#### The data
▶

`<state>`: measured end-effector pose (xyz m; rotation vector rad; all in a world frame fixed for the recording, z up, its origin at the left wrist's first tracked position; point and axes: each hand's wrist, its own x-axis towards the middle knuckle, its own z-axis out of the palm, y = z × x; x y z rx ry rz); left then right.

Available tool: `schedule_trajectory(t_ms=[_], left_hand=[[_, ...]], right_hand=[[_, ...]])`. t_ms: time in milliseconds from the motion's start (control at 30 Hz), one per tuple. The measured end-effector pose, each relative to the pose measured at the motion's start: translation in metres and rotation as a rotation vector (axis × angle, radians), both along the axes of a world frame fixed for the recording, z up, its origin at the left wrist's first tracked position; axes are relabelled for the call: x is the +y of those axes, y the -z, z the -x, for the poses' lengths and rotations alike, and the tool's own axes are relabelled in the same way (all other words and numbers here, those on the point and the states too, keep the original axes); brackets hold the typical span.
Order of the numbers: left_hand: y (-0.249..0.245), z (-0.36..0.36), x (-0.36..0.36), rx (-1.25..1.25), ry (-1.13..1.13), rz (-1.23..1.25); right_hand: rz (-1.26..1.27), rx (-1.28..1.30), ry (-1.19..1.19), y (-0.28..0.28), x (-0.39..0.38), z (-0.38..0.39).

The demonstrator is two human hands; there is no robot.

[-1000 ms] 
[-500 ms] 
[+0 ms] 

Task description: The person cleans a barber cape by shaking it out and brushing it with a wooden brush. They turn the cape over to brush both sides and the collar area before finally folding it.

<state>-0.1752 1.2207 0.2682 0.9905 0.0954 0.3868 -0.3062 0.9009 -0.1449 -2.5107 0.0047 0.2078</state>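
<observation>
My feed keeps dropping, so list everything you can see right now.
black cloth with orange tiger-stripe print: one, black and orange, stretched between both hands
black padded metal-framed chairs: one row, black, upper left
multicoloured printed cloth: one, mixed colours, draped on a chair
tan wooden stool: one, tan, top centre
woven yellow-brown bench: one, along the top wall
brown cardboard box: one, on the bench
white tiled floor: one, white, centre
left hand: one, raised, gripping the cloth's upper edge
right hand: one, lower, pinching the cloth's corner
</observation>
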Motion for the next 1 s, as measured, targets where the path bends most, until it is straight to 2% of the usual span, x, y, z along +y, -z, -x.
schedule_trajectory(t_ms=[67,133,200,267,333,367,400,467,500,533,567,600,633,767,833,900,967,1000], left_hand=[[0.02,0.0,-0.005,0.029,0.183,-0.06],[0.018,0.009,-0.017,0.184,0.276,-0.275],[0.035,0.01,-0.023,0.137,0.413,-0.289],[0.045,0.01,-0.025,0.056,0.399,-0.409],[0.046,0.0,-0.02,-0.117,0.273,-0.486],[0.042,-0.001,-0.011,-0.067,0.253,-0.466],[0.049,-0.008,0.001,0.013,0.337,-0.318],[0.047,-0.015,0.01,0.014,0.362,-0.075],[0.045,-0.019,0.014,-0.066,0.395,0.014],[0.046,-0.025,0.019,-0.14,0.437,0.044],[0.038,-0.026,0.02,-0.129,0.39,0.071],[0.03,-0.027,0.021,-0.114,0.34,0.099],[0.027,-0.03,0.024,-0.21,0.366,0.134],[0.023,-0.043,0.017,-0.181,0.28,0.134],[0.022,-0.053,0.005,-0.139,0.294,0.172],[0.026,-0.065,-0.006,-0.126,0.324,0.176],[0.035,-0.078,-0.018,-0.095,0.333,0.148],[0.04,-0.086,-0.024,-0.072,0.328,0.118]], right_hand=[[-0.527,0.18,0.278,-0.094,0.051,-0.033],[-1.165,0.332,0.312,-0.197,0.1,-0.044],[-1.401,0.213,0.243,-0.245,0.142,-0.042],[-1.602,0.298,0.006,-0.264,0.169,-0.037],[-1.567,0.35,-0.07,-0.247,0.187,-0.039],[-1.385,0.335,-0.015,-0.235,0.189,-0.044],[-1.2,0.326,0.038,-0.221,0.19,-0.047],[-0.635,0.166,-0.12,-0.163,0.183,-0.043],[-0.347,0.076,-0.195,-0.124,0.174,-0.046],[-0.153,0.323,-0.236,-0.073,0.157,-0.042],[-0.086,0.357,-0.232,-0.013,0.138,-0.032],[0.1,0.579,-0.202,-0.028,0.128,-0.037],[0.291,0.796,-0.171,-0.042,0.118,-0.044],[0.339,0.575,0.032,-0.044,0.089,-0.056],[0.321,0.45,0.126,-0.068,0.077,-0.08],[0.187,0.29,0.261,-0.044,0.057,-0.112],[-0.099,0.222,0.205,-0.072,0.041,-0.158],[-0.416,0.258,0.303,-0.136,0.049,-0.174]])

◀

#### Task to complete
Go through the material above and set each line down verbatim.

#### Completed exercise
`<state>`: measured end-effector pose (xyz m; rotation vector rad; all in a world frame fixed for the recording, z up, its origin at the left wrist's first tracked position; point and axes: each hand's wrist, its own x-axis towards the middle knuckle, its own z-axis out of the palm, y = z × x; x y z rx ry rz); left then right.

Available tool: `schedule_trajectory(t_ms=[_], left_hand=[[_, ...]], right_hand=[[_, ...]])`. t_ms: time in milliseconds from the motion's start (control at 30 Hz), one per tuple. The measured end-effector pose, each relative to the pose measured at the motion's start: translation in metres and rotation as a rotation vector (axis × angle, radians), both along the axes of a world frame fixed for the recording, z up, its origin at the left wrist's first tracked position; axes are relabelled for the call: x is the +y of those axes, y the -z, z the -x, for the poses' lengths and rotations alike, and the tool's own axes are relabelled in the same way (all other words and numbers here, those on the point and the states too, keep the original axes); brackets hold the typical span.
Order of the numbers: left_hand: y (-0.249..0.245), z (-0.36..0.36), x (-0.36..0.36), rx (-1.25..1.25), ry (-1.13..1.13), rz (-1.23..1.25); right_hand: rz (-1.26..1.27), rx (-1.28..1.30), ry (-1.19..1.19), y (-0.28..0.28), x (-0.39..0.38), z (-0.38..0.39).

The demonstrator is two human hands; there is no robot.

[-1000 ms] 
[-500 ms] 
[+0 ms] 

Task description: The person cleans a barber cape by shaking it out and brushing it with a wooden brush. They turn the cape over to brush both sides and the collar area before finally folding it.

<state>-0.1752 1.2207 0.2682 0.9905 0.0954 0.3868 -0.3062 0.9009 -0.1449 -2.5107 0.0047 0.2078</state>
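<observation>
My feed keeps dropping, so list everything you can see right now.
black cloth with orange tiger-stripe print: one, black and orange, stretched between both hands
black padded metal-framed chairs: one row, black, upper left
multicoloured printed cloth: one, mixed colours, draped on a chair
tan wooden stool: one, tan, top centre
woven yellow-brown bench: one, along the top wall
brown cardboard box: one, on the bench
white tiled floor: one, white, centre
left hand: one, raised, gripping the cloth's upper edge
right hand: one, lower, pinching the cloth's corner
</observation>
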Motion for the next 1 s, as measured, targets where the path bends most, until it is straight to 2% of the usual span, x, y, z along +y, -z, -x.
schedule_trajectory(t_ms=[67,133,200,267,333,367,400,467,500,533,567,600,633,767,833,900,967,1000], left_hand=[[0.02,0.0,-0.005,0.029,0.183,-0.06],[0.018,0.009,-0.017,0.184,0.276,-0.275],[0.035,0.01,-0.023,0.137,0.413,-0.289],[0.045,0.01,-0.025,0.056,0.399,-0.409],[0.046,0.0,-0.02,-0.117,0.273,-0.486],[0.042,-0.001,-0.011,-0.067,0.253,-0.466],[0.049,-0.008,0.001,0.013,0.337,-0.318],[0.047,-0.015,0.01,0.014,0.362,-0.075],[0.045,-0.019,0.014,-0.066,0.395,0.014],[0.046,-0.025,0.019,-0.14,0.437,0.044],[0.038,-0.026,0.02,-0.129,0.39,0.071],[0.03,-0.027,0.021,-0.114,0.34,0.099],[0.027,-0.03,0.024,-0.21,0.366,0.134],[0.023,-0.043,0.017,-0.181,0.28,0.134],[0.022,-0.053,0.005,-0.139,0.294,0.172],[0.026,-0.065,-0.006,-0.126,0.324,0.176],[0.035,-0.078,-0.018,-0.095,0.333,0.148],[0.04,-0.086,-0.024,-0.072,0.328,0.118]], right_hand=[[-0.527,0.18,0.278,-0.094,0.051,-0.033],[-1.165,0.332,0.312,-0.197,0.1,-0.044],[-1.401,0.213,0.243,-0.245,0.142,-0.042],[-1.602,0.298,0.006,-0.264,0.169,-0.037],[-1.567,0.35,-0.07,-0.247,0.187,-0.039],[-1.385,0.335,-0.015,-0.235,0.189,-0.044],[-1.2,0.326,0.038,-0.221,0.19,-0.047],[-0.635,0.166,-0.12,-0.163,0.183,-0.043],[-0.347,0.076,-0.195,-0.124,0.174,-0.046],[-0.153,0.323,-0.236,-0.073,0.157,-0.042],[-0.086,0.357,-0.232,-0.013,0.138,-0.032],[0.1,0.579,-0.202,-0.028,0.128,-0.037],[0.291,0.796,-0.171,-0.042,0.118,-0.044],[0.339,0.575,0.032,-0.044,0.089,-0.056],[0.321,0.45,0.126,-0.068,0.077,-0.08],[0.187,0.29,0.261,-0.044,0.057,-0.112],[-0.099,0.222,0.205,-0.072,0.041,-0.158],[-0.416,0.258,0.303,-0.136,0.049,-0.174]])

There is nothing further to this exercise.